The Old Courthouse, a St Louis Landmark, is located in downtown St. Louis on land that was donated by Auguste Chouteau and Judge John B. Lucas to the city under the stipulation that it would forever be used for a courthouse. The courthouse that is seen today began as a brick building in 1828 and has undergone many periods of construction, demolition and renovation to become the beautiful building that it is today. In 1930 the new Civil Courts Building was opened and the "old" Courthouse was no longer being used as a courthouse so the city of St. Louis deeded it to the Federal government. It was then turned over to the National Park Service in 1940 and was incorporated into the Jefferson National Expansion Memorial.
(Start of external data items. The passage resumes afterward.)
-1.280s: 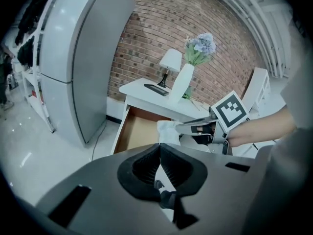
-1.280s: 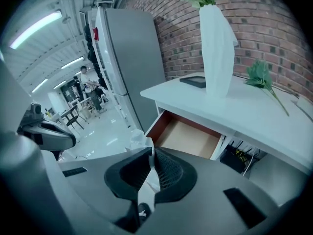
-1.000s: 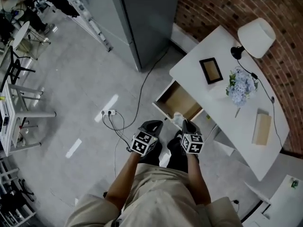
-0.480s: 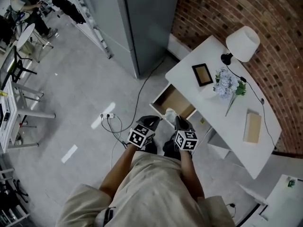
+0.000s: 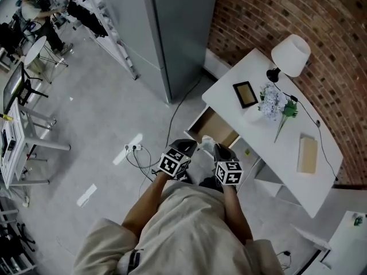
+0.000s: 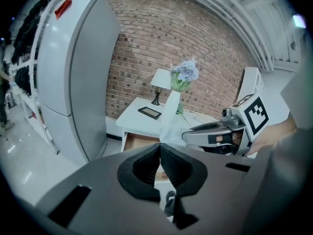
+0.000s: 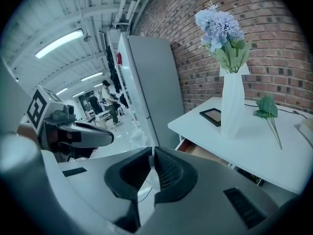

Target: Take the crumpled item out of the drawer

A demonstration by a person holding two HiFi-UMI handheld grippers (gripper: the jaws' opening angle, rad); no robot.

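Note:
In the head view the white desk's drawer (image 5: 213, 126) stands pulled open, and its brown inside looks bare. The crumpled white item (image 5: 207, 141) hangs just in front of the drawer's front edge, with my right gripper (image 5: 220, 150) shut on it. In the right gripper view a thin white fold of the item (image 7: 140, 139) shows between the nearly closed pads of the right gripper (image 7: 152, 153). My left gripper (image 5: 184, 147) is held beside it, to the left, and is shut and empty (image 6: 159, 148). The left gripper view shows the item (image 6: 171, 131) at the right gripper's tip.
The white desk (image 5: 269, 148) against the brick wall carries a lamp (image 5: 291, 54), a picture frame (image 5: 245, 94), a vase of flowers (image 5: 272, 103) and a pale block (image 5: 308, 154). A tall grey cabinet (image 5: 172, 27) stands to the left. A cable and power strip (image 5: 136, 148) lie on the floor.
The head view has swayed a little. My right gripper keeps its hold on the crumpled item by the drawer's front, and both grippers stay close together there.

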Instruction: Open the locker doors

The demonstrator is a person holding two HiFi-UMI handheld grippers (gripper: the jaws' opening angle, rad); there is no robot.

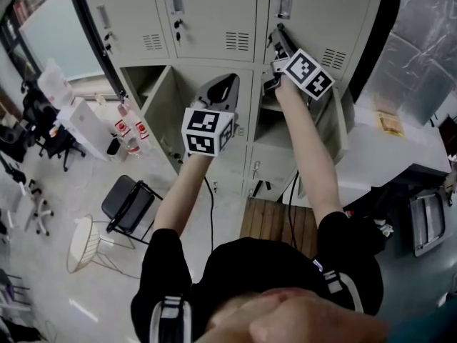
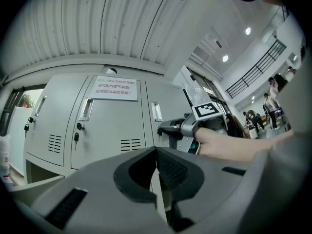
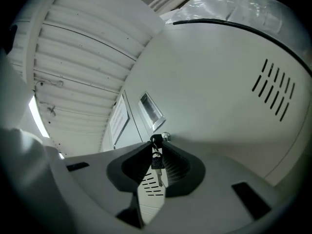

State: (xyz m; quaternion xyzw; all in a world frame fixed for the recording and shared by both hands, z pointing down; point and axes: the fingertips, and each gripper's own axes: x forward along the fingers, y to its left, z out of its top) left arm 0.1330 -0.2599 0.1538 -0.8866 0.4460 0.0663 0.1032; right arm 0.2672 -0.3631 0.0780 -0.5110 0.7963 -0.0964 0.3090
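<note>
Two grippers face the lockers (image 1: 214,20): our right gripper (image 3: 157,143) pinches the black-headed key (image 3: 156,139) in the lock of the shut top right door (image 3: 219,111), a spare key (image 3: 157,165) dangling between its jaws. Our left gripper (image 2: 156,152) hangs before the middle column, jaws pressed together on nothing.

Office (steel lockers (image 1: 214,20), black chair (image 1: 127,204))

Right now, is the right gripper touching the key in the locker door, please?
Touching. The right gripper view shows the right gripper with its jaw tips pressed on the black head of the key in the lock.
</note>
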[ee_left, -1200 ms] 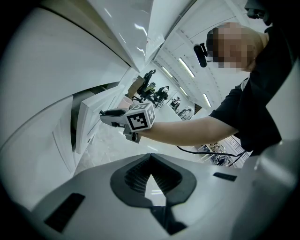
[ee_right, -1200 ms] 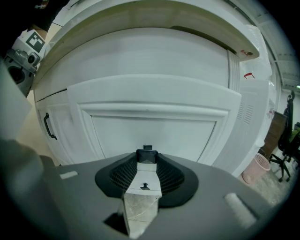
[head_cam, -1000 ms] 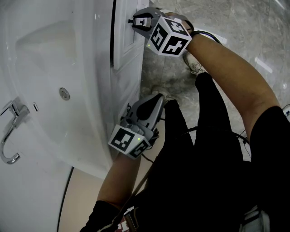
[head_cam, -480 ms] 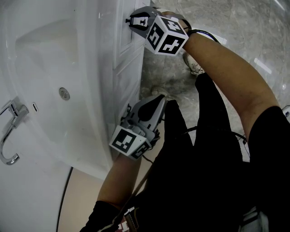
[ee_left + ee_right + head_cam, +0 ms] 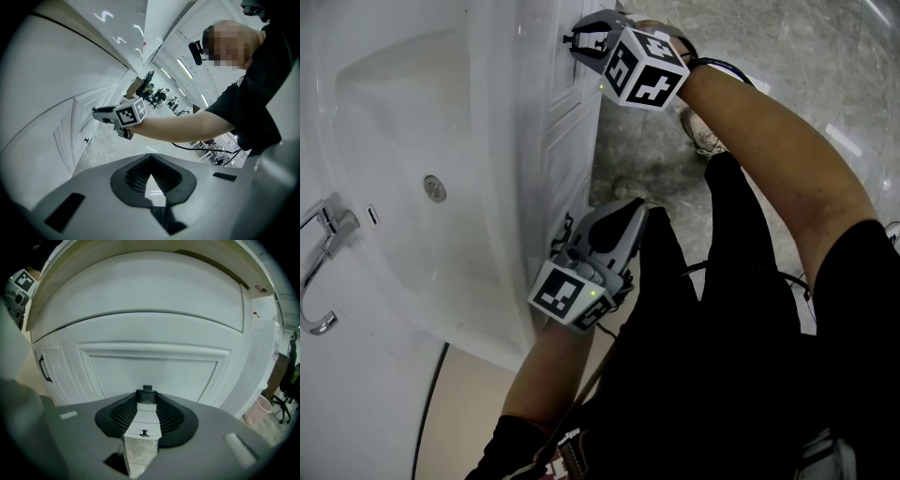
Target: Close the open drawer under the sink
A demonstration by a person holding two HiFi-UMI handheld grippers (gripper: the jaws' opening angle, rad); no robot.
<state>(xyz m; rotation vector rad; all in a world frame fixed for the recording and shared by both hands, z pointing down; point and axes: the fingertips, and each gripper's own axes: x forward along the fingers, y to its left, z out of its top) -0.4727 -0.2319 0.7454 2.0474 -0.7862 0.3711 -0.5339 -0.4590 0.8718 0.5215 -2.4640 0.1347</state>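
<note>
In the head view, the sink (image 5: 384,84) is seen at the left with its tap (image 5: 321,272). The drawer (image 5: 574,112) is found directly under it, at the top edge of the cabinet (image 5: 546,216), its panel lying almost in line with the cabinet face. The right claw (image 5: 574,36) is set against that panel, while the left claw (image 5: 626,208) is held clear of the cabinet, beside a dark trouser leg (image 5: 694,309) and above the floor (image 5: 750,66). In the left gripper view, that claw is seen pressed together at the tips, with nothing between them. Beyond it the right claw is shown with its tips at the drawer front, above a small knob (image 5: 86,139) on a door (image 5: 65,140) lower down. In the right gripper view, the picture is filled by the panelled drawer front, and the claw is held part-spread with a small dark handle (image 5: 147,396) apparently pinched between its tips. Only a thin curved seam is left above the panel. The drawer is judged stiff and fairly heavy, carried on runners, with a smooth painted face off which pads could slip. It is best taken by the handle, or pushed square on the panel's middle, and eased home gently so that nothing is jarred.
</note>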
Visitors can view exhibits that trace St. Louis' history and learn about the historic slavery trial of Dred Scott and his wife Harriet that was held there. It is listed on the National Park Service's National Underground Railroad "Network to Freedom" because of the Dred Scott case. There are also two restored courtrooms, one restored to its 1860's appearance and the other to its 1910 appearance. Many special events are held at the Old Courthouse throughout the year.
Admission to the Old Courthouse is free. The Old Courthouse is open daily from 8am to 4:30pm. The Old Courthouse is closed on Thanksgiving, Christmas and New Year's Day.